Advertisers are notorious about stretching the truth or flat out lying. Take the lastest about sunscreen. The FDA has banned the misleading words of advertisers such as "waterproof" and "sweatproof" on the labels. Sunscreen isn't waterproof or sweatproof. In fact, if you turn the bottle over and read the fine print you'll see that manufacturers tell you to reapply after swimming. Why would a product tell you to reapply if it's "waterproof?" Simple. Because they are lying.

The same is true of foods marked "fat free." Fat free does not mean the product is entirely free of fat. The FDA guidelines say that a product must contain 0.5 grams or less per serving to be considered "fat free." That means something like a bag of chips that says serving size:2 contains 1 gram of fat. It's not "fat free."

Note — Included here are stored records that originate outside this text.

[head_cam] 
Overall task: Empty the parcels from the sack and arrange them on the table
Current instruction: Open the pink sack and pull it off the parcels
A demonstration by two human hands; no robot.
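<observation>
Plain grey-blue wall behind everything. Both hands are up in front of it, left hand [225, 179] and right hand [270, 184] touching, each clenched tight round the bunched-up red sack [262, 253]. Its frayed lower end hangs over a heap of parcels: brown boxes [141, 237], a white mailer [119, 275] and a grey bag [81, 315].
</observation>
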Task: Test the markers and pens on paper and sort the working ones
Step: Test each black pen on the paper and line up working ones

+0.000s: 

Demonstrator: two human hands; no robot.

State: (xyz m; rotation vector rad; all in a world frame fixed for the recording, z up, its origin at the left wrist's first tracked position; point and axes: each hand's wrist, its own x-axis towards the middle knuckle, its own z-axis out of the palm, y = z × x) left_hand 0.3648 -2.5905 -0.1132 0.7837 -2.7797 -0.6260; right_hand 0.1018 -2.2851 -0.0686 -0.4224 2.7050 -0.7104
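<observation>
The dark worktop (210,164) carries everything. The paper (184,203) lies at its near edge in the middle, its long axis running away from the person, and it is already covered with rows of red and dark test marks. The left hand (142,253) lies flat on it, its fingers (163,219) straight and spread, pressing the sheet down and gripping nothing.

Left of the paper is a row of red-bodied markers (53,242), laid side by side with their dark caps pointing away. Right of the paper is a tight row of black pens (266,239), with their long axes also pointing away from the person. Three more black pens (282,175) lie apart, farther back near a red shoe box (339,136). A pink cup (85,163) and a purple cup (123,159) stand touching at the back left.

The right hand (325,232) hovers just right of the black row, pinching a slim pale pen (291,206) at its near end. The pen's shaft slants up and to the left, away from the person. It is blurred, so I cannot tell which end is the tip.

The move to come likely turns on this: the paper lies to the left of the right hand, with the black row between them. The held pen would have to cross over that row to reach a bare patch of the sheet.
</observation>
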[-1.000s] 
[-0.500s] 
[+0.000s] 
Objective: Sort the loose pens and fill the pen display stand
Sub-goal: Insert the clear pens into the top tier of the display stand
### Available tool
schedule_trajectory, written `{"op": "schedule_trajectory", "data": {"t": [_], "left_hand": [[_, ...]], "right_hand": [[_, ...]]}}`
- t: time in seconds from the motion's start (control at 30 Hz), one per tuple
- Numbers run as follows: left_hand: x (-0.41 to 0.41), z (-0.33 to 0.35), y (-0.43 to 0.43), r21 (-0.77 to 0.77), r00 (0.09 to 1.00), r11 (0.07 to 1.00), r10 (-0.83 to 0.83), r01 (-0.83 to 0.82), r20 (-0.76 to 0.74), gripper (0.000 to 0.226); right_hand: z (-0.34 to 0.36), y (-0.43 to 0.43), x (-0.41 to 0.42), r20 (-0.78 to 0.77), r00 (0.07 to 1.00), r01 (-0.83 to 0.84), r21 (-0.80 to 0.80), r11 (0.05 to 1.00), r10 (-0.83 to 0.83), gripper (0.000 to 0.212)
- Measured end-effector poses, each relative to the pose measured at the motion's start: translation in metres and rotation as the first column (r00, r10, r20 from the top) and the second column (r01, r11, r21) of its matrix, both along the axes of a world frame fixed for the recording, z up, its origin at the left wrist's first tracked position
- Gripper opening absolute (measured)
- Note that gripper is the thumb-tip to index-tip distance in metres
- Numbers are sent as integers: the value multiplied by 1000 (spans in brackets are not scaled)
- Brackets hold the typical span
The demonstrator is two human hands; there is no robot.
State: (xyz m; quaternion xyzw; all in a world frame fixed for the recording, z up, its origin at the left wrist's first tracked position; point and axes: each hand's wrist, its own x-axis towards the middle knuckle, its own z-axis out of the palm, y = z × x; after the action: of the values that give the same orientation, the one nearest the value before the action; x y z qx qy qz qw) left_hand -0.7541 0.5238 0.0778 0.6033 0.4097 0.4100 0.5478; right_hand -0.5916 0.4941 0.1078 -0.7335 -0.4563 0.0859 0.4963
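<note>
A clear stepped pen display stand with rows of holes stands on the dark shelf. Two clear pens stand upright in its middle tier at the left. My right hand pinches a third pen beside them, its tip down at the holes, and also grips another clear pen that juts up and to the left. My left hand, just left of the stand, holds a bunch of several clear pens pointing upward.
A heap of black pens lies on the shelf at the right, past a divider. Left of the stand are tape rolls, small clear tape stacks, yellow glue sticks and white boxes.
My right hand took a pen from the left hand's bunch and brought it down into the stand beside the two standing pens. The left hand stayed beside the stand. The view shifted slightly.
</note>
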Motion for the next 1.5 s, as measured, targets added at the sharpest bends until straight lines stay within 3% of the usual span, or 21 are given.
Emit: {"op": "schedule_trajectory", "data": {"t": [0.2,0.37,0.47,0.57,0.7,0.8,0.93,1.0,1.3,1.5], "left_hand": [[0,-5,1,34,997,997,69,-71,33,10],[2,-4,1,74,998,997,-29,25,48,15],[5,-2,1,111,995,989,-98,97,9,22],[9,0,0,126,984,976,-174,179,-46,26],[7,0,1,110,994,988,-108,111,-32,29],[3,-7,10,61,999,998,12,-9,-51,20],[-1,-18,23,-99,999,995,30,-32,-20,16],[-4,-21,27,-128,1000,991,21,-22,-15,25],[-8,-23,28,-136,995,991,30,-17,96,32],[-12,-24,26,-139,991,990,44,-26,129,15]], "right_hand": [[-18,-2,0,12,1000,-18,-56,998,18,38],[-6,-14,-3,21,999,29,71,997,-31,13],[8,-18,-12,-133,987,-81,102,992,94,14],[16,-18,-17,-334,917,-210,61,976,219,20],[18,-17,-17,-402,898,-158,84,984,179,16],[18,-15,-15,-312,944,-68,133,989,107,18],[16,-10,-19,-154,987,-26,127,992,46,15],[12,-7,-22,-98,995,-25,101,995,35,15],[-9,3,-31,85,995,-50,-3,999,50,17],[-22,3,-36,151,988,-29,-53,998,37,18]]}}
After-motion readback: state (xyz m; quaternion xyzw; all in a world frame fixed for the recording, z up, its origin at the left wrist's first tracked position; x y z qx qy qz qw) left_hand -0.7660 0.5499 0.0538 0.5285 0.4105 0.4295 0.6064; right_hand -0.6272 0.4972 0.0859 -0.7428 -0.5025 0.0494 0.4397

Or even a bit misleading are some of the products marked "all natural" which is not a term regulated by the FDA. All natural can mean anything including products that have refined stuff in them. Refined flour while "natural" is not naturally occurring in nature.

The term "organic" is more regulated. But that doesn't mean the entire product is made up of organically grown products. A company can say an item is organic if it's made up of 95% organic ingredients. That still leaves 5%.

So if adults, who are intelligent human beings capable of fact finding, have trouble discerning whether a product is telling the truth about itself or not, how can we expect children to know the difference? Well, honestly, we can't. This has sort of touched a little debate over at the American Catholic, who was surprised to hear that Congress is upset at the FCC for not upholding a law. What law is this? It's one that limits the amount of commercial time advertisers have during children's television programs. Paul Zummo, the blog writer, thought the law was a bit extreme as did some of the other commenters. Most of the conversation segued to regulating sex and violence on television.

I made the same remarks that I have in the past about how I think children are already being inundated with product marketing not just on television but in the culture. There's enough peer pressure to buy fads these days that children are told by their peers that their less then. My child's not old enough to really care, but can you imagine a junior high student hearing this? So limiting the amount of commercials, that other children, are exposed to helps everyone's child. It's unreasonable for me to ask another parent to stop buying that sort of junk for their child, but I can at least ask the FCC to protect my child by limiting the amount of advertisements other children are exposed to.

But that isn't even the tip of the ice burg. Why are we allowing manufactures/advertisers to blatantly lie to us and our children? I know we have false advertisement laws, but those are really hard to enforce when advertisers can stretch the truth. I, for one, hope that we can enforce the laws that we have to put an end to all the lying. It's not teaching our children anything good.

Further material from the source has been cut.